> _Task details_
The entries below should be output exactly as written.
[[ Records provided open ]]
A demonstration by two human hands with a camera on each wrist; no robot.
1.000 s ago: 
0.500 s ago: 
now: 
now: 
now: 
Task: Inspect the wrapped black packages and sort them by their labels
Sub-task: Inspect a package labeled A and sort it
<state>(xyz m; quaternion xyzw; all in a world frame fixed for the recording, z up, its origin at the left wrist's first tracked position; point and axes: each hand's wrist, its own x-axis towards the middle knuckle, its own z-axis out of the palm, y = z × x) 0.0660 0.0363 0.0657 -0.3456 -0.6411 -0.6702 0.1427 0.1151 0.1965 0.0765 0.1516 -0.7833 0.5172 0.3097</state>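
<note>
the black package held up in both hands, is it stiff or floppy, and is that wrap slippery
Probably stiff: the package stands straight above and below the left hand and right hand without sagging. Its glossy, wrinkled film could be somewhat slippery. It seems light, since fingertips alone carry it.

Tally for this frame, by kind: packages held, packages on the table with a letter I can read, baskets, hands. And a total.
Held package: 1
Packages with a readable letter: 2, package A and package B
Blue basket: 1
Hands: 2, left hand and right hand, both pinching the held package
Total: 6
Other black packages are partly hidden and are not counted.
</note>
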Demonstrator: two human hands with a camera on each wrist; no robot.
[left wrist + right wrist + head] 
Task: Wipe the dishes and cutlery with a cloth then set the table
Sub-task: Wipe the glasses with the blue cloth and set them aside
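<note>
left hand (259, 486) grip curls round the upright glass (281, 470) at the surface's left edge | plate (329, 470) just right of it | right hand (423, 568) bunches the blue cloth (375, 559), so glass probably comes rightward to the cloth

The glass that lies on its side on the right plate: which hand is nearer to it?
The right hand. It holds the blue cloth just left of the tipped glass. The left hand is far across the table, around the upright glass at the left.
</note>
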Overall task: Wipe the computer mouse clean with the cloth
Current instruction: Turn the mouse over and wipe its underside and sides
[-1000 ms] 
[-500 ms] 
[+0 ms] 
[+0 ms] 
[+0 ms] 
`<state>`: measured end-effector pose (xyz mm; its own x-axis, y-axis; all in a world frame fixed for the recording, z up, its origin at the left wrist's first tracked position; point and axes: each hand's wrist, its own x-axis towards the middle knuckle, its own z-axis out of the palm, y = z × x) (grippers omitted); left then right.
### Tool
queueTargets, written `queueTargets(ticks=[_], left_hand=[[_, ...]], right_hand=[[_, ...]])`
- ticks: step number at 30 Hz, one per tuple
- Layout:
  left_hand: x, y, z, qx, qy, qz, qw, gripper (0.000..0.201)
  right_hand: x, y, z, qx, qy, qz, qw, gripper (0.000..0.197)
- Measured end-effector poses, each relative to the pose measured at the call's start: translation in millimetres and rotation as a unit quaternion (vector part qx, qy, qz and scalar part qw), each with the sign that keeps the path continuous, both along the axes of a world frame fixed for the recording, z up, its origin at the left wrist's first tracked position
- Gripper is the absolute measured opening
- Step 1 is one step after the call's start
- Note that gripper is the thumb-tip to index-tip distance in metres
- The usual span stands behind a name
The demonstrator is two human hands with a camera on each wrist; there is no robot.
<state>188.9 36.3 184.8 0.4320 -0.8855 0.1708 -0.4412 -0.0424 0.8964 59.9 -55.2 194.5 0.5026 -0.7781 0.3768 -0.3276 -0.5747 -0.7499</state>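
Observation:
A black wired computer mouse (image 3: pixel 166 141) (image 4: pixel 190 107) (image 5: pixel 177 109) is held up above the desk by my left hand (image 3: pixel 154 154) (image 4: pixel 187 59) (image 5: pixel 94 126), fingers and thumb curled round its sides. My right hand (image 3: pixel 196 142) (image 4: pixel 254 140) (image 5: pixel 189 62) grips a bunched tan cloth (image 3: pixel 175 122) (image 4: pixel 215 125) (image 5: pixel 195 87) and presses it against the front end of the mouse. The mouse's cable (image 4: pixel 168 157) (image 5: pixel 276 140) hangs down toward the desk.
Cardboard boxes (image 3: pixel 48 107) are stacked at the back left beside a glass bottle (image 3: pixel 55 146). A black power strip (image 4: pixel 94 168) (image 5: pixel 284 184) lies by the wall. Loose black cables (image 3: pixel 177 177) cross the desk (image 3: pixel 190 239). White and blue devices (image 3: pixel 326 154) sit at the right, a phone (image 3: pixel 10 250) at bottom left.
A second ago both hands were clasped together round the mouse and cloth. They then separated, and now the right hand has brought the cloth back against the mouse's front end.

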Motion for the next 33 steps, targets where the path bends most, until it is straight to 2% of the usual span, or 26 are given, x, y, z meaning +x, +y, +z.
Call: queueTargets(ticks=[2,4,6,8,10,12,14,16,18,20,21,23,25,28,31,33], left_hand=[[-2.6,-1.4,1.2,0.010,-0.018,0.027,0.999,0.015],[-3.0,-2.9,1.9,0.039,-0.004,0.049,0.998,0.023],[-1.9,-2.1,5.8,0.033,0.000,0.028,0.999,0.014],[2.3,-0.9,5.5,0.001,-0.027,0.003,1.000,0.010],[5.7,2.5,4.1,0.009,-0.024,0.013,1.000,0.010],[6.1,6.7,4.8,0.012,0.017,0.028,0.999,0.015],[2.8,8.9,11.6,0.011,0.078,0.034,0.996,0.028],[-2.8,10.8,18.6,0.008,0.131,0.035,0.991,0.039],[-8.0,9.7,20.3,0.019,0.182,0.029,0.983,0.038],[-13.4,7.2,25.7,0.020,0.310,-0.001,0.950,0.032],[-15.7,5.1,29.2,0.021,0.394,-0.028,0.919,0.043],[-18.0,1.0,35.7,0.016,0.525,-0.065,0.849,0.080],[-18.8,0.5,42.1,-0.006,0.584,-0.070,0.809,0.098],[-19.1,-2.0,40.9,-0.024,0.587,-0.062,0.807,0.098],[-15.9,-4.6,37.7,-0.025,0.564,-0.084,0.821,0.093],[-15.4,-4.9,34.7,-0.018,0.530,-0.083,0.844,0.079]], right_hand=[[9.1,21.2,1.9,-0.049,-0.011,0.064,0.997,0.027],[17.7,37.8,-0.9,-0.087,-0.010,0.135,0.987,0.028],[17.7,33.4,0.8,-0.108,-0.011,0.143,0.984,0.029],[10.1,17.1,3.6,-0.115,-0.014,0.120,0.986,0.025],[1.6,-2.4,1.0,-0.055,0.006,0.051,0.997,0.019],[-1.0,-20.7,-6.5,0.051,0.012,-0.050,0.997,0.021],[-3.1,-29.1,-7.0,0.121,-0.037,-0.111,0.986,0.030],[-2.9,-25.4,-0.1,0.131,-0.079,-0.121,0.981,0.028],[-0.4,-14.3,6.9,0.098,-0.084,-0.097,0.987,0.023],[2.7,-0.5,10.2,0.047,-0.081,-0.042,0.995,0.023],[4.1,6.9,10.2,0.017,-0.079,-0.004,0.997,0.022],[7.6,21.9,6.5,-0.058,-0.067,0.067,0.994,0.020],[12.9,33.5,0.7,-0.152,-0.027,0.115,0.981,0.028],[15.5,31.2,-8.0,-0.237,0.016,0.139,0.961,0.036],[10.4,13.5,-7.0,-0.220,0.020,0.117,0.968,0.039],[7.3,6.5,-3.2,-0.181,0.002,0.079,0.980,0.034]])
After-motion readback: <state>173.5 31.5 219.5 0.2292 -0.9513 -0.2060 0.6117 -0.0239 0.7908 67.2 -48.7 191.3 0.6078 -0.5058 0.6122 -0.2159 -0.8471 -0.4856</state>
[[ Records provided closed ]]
> _Written response_
A demonstration by two human hands with a camera on each wrist; no robot.
1.000 s ago: 
0.500 s ago: 
now: 
now: 
now: 
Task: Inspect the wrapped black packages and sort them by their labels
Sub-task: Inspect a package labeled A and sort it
<state>(xyz m; quaternion xyzw; all in a world frame fixed for the recording, z up, its origin at the left wrist's first tracked position; point and axes: each hand's wrist, its own x-axis towards the middle knuckle, its own z-axis out of the palm, y = z × x) 0.0660 0.0363 0.0657 -0.3456 -0.6411 -0.6702 0.1427 0.1151 0.1965 0.0765 0.1516 -0.7833 0.5172 0.3097</state>
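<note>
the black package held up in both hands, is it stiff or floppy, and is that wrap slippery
Probably stiff: the package stands straight above and below the left hand and right hand without sagging. Its glossy, wrinkled film could be somewhat slippery. It seems light, since fingertips alone carry it.

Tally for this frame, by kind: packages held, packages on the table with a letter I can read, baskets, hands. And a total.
Held package: 1
Packages with a readable letter: 2, package A and package B
Blue basket: 1
Hands: 2, left hand and right hand, both pinching the held package
Total: 6
Other black packages are partly hidden and are not counted.
</note>
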Demonstrator: two human hands with a camera on each wrist; no robot.
[left wrist + right wrist + head] 
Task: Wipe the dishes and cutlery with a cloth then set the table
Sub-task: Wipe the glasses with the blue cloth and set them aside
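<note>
left hand (259, 486) grip curls round the upright glass (281, 470) at the surface's left edge | plate (329, 470) just right of it | right hand (423, 568) bunches the blue cloth (375, 559), so glass probably comes rightward to the cloth

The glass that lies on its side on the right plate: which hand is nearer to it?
The right hand. It holds the blue cloth just left of the tipped glass. The left hand is far across the table, around the upright glass at the left.
</note>
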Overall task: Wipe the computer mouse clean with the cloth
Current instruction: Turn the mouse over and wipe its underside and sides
[-1000 ms] 
[-500 ms] 
[+0 ms] 
[+0 ms] 
[+0 ms] 
`<state>`: measured end-effector pose (xyz mm; its own x-axis, y-axis; all in a world frame fixed for the recording, z up, its origin at the left wrist's first tracked position; point and axes: each hand's wrist, its own x-axis towards the middle knuckle, its own z-axis out of the palm, y = z × x) (grippers omitted); left then right.
### Tool
queueTargets, written `queueTargets(ticks=[_], left_hand=[[_, ...]], right_hand=[[_, ...]])`
- ticks: step number at 30 Hz, one per tuple
- Layout:
  left_hand: x, y, z, qx, qy, qz, qw, gripper (0.000..0.201)
  right_hand: x, y, z, qx, qy, qz, qw, gripper (0.000..0.197)
- Measured end-effector poses, each relative to the pose measured at the call's start: translation in millimetres and rotation as a unit quaternion (vector part qx, qy, qz and scalar part qw), each with the sign that keeps the path continuous, both along the axes of a world frame fixed for the recording, z up, its origin at the left wrist's first tracked position
- Gripper is the absolute measured opening
- Step 1 is one step after the call's start
- Note that gripper is the thumb-tip to index-tip distance in metres
- The usual span stands behind a name
The demonstrator is two human hands with a camera on each wrist; there is no robot.
<state>188.9 36.3 184.8 0.4320 -0.8855 0.1708 -0.4412 -0.0424 0.8964 59.9 -55.2 194.5 0.5026 -0.7781 0.3768 -0.3276 -0.5747 -0.7499</state>
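Observation:
A black wired computer mouse (image 3: pixel 166 141) (image 4: pixel 190 107) (image 5: pixel 177 109) is held up above the desk by my left hand (image 3: pixel 154 154) (image 4: pixel 187 59) (image 5: pixel 94 126), fingers and thumb curled round its sides. My right hand (image 3: pixel 196 142) (image 4: pixel 254 140) (image 5: pixel 189 62) grips a bunched tan cloth (image 3: pixel 175 122) (image 4: pixel 215 125) (image 5: pixel 195 87) and presses it against the front end of the mouse. The mouse's cable (image 4: pixel 168 157) (image 5: pixel 276 140) hangs down toward the desk.
Cardboard boxes (image 3: pixel 48 107) are stacked at the back left beside a glass bottle (image 3: pixel 55 146). A black power strip (image 4: pixel 94 168) (image 5: pixel 284 184) lies by the wall. Loose black cables (image 3: pixel 177 177) cross the desk (image 3: pixel 190 239). White and blue devices (image 3: pixel 326 154) sit at the right, a phone (image 3: pixel 10 250) at bottom left.
A second ago both hands were clasped together round the mouse and cloth. They then separated, and now the right hand has brought the cloth back against the mouse's front end.
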
Motion for the next 33 steps, targets where the path bends most, until it is straight to 2% of the usual span, or 26 are given, x, y, z meaning +x, +y, +z.
Call: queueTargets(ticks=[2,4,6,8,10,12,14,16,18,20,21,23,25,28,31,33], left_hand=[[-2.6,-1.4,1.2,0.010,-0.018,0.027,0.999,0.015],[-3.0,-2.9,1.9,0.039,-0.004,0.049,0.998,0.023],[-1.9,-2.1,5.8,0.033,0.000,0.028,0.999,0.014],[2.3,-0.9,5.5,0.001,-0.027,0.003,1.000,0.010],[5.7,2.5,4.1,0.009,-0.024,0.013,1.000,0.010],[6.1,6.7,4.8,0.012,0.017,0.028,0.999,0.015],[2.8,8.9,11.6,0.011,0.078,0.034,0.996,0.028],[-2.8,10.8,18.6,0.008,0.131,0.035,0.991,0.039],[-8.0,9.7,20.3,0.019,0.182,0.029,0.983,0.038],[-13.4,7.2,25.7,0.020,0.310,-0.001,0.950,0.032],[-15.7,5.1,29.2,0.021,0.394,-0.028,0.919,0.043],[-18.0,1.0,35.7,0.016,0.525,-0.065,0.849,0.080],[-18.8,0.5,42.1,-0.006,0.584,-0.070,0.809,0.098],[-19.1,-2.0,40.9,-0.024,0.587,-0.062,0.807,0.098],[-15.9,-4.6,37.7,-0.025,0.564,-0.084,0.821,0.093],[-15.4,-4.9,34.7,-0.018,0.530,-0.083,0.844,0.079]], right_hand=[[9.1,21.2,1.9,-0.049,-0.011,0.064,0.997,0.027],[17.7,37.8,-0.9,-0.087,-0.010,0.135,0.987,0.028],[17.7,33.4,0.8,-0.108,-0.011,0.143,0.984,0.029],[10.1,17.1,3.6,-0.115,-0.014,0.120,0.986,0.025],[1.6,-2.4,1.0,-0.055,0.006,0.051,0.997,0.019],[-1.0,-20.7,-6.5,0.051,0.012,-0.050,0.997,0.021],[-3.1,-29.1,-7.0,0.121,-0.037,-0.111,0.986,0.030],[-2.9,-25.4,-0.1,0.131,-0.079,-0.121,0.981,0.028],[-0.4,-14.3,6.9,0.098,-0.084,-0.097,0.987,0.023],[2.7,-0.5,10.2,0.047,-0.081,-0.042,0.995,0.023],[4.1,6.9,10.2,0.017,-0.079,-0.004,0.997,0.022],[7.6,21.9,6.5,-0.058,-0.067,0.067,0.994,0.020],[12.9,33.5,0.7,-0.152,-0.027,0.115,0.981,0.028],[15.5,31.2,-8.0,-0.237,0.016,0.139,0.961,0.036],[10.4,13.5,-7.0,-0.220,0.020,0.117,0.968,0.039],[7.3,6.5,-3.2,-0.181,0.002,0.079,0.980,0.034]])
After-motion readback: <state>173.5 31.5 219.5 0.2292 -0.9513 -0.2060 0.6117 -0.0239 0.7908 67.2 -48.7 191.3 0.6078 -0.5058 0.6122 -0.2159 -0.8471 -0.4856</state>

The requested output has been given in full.